**Task statement**.
With all pictures omitted, return verbatim the lines from the beginning of the records below through the line containing "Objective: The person".

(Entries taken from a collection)

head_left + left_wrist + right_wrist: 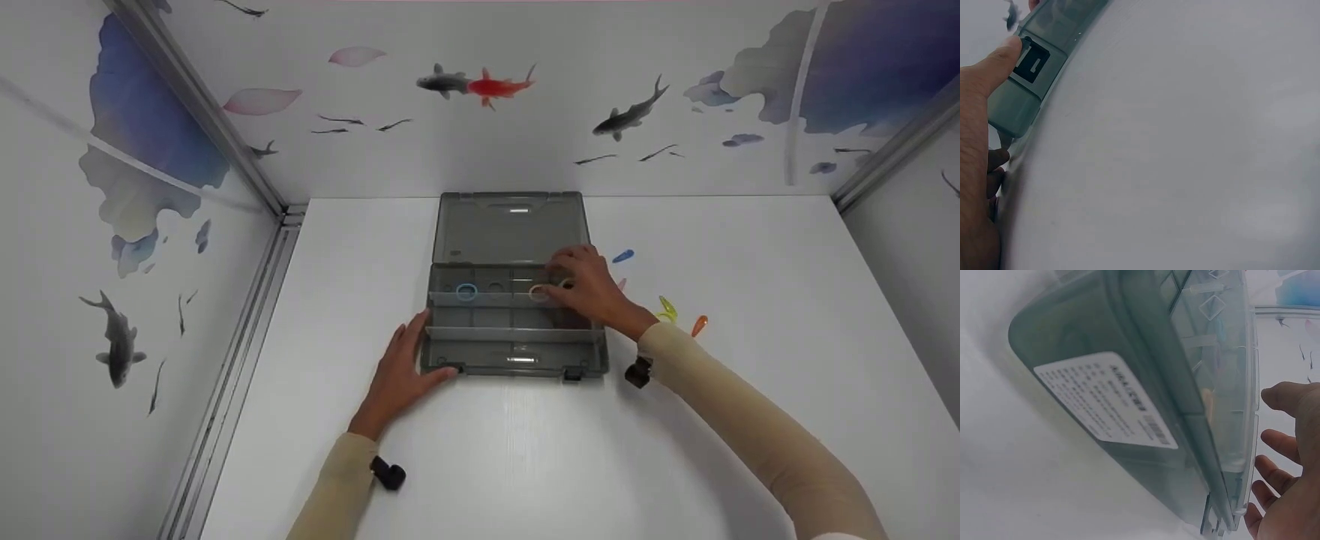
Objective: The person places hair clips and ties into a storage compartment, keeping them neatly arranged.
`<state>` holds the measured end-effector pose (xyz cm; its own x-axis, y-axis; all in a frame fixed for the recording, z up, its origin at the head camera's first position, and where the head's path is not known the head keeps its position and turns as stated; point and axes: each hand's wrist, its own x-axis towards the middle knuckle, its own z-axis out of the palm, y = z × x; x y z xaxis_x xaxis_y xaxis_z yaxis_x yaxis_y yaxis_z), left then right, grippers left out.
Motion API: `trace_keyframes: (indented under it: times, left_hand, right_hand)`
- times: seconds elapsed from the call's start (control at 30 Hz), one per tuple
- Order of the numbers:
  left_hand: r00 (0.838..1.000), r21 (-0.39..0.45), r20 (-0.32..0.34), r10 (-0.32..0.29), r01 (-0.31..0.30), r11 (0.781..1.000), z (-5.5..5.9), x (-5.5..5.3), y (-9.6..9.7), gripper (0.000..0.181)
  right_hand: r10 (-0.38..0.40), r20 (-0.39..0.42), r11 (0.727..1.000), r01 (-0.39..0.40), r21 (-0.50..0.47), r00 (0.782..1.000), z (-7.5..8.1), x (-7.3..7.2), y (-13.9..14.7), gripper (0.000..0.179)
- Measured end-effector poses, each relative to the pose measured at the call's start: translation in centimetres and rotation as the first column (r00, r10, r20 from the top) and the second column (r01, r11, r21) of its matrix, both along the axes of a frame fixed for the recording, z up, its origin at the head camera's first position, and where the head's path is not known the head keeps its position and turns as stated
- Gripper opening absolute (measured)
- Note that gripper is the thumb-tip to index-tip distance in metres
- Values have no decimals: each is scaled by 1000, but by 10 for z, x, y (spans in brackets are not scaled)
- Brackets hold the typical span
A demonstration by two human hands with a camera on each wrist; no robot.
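Observation:
In the head view, a grey see-through compartment box (469, 352) lies on the table with its lid (510, 229) folded back. The left hand (396, 382) holds its near left corner, fingers along the side and thumb on the front edge. In the left wrist view, that thumb (1002, 62) rests by a dark latch. The right hand (589, 289) reaches over the back right compartments, close to a pale orange ring (531, 293). In the right wrist view, its fingertips stand apart with nothing between them. A blue ring (466, 283) sits in the back left compartment.
Right of the box lie small teardrop-shaped clips: blue (623, 256), yellow-green (667, 307) and orange (700, 325). A pink piece (622, 284) shows beside the right hand. White walls with fish pictures close off the back and sides. The box carries a printed label (1106, 396).

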<state>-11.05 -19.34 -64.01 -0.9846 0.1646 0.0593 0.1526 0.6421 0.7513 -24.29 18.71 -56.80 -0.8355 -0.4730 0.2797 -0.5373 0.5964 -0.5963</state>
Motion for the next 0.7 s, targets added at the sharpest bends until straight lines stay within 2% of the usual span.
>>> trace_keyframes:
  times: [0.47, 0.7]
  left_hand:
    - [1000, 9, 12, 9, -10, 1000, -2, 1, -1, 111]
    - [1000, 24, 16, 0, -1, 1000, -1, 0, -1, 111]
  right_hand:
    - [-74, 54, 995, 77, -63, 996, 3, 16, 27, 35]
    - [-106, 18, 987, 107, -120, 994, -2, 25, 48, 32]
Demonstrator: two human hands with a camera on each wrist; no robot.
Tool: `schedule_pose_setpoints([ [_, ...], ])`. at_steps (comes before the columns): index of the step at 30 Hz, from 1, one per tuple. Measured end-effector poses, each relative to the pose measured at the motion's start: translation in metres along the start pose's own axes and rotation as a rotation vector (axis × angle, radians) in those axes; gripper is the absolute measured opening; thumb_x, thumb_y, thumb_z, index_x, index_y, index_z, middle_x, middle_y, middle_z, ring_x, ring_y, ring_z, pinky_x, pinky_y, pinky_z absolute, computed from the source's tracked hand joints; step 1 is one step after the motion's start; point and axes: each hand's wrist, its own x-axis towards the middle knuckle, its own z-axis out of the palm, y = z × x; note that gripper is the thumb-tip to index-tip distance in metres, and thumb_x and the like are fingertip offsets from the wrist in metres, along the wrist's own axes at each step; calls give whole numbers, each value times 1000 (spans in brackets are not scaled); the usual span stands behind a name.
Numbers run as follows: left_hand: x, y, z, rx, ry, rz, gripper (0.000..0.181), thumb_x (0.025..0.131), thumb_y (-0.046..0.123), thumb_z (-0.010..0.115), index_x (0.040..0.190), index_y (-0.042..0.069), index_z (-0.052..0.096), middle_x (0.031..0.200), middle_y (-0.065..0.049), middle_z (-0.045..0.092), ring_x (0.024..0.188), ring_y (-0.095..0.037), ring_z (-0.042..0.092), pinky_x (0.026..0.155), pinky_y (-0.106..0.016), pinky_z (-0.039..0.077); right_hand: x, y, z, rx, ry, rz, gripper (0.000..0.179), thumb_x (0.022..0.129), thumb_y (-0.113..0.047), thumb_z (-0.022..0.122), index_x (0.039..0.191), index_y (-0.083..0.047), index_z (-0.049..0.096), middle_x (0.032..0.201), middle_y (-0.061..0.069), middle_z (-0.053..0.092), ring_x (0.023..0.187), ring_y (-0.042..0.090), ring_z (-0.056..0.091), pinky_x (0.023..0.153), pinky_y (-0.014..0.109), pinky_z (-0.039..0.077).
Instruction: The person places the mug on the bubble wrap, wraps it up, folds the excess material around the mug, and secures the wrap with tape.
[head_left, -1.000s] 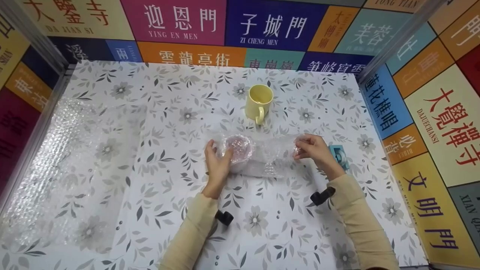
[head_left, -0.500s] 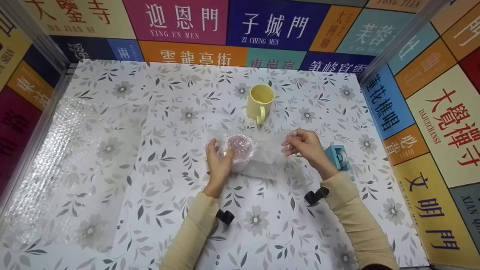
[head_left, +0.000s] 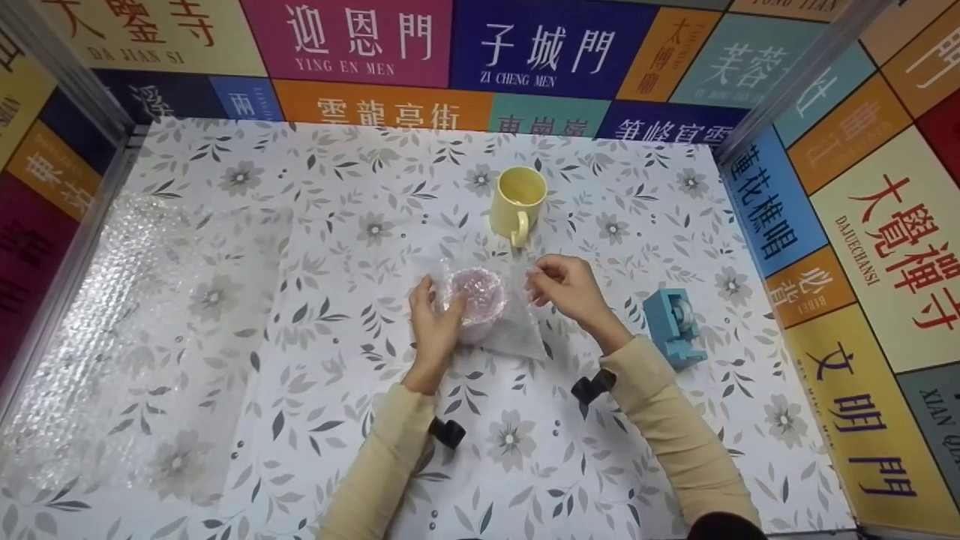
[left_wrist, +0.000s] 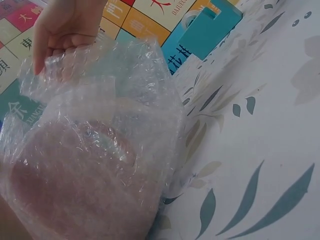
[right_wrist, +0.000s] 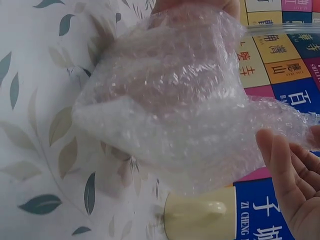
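Observation:
A pink cup [head_left: 480, 296], wrapped in clear bubble wrap [head_left: 517, 334], sits at the middle of the table. My left hand [head_left: 437, 322] holds it from the left, thumb over the near rim and fingers round the side. The right hand [head_left: 566, 289] pinches the loose end of the wrap just right of the cup. From the left wrist, the pink shows through the crinkled film [left_wrist: 145, 75], whose raised flap meets the right hand [left_wrist: 70, 30]. In the right wrist view the folded wrap [right_wrist: 185, 135] stretches from the cup to the thumb and fingers.
A yellow mug [head_left: 517, 202] stands behind the cup, handle toward me. To the right is a teal tape dispenser [head_left: 667, 322]. A flat sheet of bubble wrap [head_left: 135, 360] lies along the left side of the floral table [head_left: 345, 450]. Printed panels [head_left: 360, 45] enclose the back and sides.
My right hand has moved left toward the cup, bringing the loose end of the wrap with it. The tape dispenser has come into full view. The left hand stays at the cup.

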Motion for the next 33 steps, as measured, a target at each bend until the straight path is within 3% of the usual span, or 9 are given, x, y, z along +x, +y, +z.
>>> schedule_pose_setpoints([
  [9,2,-1,0,-46,-34,5,64,80,8,62,134,-9,32,130,-25,34,122,-37,34,104,-43,27,15,30,14,-59,-14,-86,12,83,5,53,86,13,61,64,11,60,51,7,55,50,21,50],
  [20,3,-1,0,-38,-49,54,61,80,5,61,131,-14,33,133,-28,34,128,-38,29,109,-39,18,8,13,23,-38,-47,-101,15,85,7,51,91,19,58,69,16,59,55,5,53,54,18,48],
  [29,2,-1,1,-24,-74,39,65,81,6,59,133,-16,27,138,-30,25,131,-38,21,110,-38,13,6,12,20,-157,-118,-186,17,80,6,59,93,17,59,77,21,60,64,8,50,60,17,44],
  [33,2,0,1,-32,-75,52,65,81,5,59,133,-16,27,136,-30,26,131,-39,22,110,-39,13,10,22,16,-79,-152,-156,17,86,4,53,94,19,58,77,23,60,64,8,53,60,20,48],
])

**Worked solution**.
head_left + left_wrist + right_wrist: 
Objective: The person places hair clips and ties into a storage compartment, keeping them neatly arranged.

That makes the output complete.